1967 novel by Clifford D. Simak

Why Call them Back From Heaven? is a 1967 science fiction novel by American writer Clifford D. Simak. It was the initial volume in the Ace Science Fiction Specials line.

==Publication history==
It was originally published in hardcover by Doubleday in 1967, with the Ace Special and Science Fiction Book Club UK editions following in 1968. A British hardcover was also published by Gollancz in 1967, with a Pan Books paperback appearing in 1970. German and Portuguese translations were published in 1967; a French translation followed in 1969, and an Italian translation in 1978. Several more paperback reprints appeared in the 1980s.

==Plot==
In Why Call Them Back From Heaven, Simak establishes a society where "science has displaced religion by providing a means of resurrection at the cost of all human values". The people of this future world no longer take chances because they might be dangerous, and forgo all pleasures in order to save enough money to be preserved for their second life.
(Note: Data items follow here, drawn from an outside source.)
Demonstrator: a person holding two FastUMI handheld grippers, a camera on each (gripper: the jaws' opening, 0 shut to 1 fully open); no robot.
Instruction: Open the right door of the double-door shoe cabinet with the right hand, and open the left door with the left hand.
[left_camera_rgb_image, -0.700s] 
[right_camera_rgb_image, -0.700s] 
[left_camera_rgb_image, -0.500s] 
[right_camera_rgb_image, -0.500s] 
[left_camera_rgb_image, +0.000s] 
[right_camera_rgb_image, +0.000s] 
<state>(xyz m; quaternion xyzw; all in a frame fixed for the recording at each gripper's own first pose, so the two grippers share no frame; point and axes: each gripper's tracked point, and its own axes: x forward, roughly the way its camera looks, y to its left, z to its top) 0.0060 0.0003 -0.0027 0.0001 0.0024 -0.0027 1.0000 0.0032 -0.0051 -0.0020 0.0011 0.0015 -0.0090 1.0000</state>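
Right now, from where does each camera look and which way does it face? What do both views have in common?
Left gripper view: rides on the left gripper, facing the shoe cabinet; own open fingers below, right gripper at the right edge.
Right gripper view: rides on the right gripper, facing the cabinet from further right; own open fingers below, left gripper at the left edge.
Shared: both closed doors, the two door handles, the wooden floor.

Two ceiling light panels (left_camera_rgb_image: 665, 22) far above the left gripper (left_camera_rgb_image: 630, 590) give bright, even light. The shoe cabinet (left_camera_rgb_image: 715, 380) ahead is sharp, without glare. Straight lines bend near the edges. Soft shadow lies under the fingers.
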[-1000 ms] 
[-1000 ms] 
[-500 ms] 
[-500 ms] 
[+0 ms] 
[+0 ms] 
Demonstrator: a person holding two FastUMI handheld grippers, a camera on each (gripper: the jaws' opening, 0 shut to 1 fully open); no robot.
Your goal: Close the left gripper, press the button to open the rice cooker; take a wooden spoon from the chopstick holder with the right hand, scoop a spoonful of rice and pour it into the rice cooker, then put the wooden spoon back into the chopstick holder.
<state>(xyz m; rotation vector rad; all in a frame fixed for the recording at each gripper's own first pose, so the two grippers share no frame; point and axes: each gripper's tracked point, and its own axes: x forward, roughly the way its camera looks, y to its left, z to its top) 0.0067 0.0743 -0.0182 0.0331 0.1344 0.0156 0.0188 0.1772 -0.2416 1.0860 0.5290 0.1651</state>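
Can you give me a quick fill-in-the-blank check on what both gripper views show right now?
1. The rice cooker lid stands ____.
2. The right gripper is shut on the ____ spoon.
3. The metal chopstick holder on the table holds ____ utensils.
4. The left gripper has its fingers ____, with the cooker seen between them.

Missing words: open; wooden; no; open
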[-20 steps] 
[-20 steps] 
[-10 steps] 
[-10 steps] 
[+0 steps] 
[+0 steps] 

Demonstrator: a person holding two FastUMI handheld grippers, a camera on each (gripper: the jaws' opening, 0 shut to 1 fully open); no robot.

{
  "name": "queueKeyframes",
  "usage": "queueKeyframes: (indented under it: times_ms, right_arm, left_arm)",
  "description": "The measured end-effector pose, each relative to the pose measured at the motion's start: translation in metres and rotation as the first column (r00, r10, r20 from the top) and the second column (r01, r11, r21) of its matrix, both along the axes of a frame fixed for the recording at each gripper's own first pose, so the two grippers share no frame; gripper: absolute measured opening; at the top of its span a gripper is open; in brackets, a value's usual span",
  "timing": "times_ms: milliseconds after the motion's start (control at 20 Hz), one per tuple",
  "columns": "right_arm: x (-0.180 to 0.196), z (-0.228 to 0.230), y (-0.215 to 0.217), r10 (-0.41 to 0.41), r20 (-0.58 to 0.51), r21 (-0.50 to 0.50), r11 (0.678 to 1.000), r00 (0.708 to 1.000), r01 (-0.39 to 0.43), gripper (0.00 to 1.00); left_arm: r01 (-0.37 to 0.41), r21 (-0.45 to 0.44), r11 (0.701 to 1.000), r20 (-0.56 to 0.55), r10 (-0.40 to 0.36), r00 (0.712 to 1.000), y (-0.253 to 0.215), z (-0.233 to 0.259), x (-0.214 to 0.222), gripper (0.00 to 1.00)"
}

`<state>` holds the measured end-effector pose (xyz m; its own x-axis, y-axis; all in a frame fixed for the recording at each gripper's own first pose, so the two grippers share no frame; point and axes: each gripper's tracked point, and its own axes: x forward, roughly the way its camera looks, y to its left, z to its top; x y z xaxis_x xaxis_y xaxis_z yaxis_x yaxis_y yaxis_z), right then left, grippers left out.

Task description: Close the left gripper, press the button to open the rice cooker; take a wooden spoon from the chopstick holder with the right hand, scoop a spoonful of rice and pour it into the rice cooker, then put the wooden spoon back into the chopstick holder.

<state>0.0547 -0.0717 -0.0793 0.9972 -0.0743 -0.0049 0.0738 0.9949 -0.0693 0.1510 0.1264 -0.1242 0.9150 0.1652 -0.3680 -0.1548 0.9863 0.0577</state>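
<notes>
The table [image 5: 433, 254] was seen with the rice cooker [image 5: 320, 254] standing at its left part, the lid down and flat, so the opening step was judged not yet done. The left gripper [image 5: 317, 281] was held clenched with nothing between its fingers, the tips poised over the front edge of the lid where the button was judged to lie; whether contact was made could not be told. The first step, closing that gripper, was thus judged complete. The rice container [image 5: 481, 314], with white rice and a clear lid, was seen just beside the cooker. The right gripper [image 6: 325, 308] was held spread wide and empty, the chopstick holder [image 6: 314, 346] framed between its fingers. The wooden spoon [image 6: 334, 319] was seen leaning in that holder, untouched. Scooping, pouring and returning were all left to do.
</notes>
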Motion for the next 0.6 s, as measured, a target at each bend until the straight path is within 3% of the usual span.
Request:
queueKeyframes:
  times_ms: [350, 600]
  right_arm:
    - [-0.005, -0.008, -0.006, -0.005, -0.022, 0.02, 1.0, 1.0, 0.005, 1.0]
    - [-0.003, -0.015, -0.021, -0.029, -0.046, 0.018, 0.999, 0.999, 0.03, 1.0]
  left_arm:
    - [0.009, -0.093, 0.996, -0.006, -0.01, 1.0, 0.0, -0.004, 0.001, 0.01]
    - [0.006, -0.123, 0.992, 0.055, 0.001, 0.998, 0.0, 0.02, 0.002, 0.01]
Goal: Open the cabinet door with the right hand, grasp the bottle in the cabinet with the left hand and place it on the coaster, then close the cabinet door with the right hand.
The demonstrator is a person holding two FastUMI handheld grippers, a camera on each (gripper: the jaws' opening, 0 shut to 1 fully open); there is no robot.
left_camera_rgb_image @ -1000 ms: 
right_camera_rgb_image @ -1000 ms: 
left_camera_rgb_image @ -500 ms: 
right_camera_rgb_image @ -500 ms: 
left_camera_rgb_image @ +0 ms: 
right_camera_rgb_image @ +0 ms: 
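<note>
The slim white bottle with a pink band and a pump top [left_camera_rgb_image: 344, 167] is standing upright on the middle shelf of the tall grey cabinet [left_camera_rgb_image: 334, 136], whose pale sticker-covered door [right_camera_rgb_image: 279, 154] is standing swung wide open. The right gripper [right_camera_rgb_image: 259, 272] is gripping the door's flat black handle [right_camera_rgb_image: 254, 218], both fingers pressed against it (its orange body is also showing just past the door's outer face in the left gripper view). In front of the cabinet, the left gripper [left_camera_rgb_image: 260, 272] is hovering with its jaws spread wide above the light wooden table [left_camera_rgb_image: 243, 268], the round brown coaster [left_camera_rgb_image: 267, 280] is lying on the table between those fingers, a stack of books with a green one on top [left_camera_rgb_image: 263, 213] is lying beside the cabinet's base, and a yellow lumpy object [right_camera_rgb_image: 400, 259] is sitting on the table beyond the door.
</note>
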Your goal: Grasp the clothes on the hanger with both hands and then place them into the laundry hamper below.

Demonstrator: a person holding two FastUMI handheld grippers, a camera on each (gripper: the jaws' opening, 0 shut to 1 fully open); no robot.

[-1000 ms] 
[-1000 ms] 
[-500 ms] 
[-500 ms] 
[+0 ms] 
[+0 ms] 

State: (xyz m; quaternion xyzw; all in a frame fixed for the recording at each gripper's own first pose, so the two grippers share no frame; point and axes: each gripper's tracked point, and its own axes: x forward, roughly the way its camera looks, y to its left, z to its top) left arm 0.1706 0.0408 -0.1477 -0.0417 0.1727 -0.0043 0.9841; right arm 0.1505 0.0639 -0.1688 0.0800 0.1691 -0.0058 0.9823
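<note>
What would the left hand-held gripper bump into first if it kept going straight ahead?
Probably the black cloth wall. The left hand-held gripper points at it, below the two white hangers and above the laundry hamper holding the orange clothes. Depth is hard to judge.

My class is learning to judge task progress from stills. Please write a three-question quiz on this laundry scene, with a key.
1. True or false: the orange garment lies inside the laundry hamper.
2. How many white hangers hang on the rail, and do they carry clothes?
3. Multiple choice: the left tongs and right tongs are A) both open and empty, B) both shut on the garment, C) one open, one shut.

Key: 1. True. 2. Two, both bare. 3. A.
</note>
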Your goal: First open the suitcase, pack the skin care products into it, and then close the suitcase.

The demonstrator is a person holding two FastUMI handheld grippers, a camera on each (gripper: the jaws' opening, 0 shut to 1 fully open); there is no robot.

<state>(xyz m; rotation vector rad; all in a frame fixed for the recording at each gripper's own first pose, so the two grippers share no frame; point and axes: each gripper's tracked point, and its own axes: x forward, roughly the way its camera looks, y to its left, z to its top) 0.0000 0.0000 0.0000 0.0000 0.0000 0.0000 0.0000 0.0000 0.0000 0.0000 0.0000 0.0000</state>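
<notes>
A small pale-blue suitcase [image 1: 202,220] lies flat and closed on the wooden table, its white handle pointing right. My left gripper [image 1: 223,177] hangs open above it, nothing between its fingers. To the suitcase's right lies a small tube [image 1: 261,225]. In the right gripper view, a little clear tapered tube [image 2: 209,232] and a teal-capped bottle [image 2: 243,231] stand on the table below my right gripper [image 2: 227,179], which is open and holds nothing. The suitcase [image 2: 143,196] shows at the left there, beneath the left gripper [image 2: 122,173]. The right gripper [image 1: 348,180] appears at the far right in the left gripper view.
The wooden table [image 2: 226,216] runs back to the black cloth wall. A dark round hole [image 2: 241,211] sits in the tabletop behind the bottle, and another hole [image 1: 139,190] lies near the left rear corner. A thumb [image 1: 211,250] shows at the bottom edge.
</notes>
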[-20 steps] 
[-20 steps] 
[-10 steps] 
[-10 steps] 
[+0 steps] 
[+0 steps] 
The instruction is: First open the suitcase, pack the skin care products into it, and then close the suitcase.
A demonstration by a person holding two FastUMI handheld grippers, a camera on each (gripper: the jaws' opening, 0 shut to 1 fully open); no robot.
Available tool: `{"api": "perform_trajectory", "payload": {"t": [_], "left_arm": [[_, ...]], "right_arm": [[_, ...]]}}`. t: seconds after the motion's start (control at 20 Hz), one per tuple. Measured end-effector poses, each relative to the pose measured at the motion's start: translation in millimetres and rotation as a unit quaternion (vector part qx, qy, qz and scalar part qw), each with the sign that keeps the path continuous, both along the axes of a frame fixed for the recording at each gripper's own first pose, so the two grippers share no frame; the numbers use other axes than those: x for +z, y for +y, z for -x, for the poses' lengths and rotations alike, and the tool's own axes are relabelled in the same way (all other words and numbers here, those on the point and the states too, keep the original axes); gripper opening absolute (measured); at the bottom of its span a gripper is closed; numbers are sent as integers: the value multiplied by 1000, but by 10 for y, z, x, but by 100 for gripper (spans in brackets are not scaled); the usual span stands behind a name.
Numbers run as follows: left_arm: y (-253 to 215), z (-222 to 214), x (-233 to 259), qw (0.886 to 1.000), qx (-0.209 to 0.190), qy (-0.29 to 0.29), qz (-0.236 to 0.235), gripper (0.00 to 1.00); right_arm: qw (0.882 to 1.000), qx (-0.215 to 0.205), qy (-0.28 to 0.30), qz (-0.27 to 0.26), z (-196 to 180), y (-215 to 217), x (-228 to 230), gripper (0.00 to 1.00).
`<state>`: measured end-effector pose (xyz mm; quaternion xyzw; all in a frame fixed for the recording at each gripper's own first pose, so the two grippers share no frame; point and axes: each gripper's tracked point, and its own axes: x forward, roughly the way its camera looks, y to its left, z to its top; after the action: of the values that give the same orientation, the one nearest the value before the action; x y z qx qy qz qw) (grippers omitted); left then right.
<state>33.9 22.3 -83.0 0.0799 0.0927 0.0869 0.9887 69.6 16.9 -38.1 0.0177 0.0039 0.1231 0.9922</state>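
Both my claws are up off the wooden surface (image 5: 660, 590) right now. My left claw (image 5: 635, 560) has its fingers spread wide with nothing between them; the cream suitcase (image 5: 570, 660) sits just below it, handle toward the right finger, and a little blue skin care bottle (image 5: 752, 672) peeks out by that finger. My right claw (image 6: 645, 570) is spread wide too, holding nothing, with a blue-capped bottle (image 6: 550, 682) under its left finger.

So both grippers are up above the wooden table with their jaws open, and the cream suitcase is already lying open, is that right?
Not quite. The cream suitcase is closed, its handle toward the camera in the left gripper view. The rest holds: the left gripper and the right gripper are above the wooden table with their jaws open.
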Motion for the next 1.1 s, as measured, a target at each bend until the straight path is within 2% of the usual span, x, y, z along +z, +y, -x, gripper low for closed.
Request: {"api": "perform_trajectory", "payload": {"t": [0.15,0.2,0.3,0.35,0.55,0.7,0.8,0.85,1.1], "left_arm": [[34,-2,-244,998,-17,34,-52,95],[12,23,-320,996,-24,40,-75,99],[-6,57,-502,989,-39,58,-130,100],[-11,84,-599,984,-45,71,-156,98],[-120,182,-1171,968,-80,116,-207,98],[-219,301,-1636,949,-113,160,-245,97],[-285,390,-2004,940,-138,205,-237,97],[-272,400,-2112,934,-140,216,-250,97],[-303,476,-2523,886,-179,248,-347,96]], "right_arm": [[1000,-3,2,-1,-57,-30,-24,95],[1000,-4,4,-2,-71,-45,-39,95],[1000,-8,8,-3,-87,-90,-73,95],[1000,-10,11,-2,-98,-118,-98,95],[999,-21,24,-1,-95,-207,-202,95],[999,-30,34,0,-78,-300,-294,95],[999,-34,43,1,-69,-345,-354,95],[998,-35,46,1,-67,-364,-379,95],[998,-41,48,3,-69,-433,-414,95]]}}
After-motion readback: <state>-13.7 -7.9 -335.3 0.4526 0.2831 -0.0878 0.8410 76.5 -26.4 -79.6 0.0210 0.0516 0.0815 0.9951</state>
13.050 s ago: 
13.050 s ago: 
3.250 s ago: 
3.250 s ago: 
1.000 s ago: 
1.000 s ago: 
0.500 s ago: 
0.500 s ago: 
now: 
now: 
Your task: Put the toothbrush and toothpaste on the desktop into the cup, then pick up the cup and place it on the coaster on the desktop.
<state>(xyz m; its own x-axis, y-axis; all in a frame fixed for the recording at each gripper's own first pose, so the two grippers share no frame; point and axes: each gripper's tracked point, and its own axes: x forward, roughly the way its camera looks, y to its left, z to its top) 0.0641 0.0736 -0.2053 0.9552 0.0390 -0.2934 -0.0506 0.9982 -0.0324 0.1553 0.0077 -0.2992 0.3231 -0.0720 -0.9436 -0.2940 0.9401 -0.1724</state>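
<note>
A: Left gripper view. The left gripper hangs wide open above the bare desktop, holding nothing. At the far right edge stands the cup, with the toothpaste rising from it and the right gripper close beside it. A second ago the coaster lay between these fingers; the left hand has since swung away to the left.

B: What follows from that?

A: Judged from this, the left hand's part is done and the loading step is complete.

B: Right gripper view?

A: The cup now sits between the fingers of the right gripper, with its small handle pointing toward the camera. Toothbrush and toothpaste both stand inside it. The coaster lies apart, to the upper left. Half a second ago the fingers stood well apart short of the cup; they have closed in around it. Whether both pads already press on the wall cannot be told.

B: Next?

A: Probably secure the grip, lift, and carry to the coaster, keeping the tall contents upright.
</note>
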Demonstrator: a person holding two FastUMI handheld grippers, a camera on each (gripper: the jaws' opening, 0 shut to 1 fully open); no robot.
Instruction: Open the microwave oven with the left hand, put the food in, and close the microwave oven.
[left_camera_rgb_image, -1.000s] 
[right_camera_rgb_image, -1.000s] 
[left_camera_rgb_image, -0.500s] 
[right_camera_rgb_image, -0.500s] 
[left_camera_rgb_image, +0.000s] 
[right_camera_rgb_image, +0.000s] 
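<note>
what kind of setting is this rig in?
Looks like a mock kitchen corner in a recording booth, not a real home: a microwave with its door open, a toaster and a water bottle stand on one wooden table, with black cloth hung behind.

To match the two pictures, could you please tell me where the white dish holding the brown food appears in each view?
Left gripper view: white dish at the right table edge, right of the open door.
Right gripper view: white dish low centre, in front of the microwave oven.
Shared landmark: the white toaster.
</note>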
A man convicted of a horrible crime is given the worst sentence possible: he will not be permitted to store himself for a second life; otherwise, his rights are unaffected.
The novel "explores differing concepts of 'immortality' and the relationship between belief-in-survival (whether in the flesh or spirit) and social mores".

==Reviews==
Judith Merril praised the novel's "beautifully balanced opening, in which character, plot, and context form an inner-motivated
unity", but faulted the lengthy "disappointing action-adventure midsection", which led to an "extremely provocative, though sketchy, conclusion". Algis Budrys said that the novel was an example of how "Simak's strengths as a short story writer often expose weaknesses in what he does as a novelist", with only a few good scenes.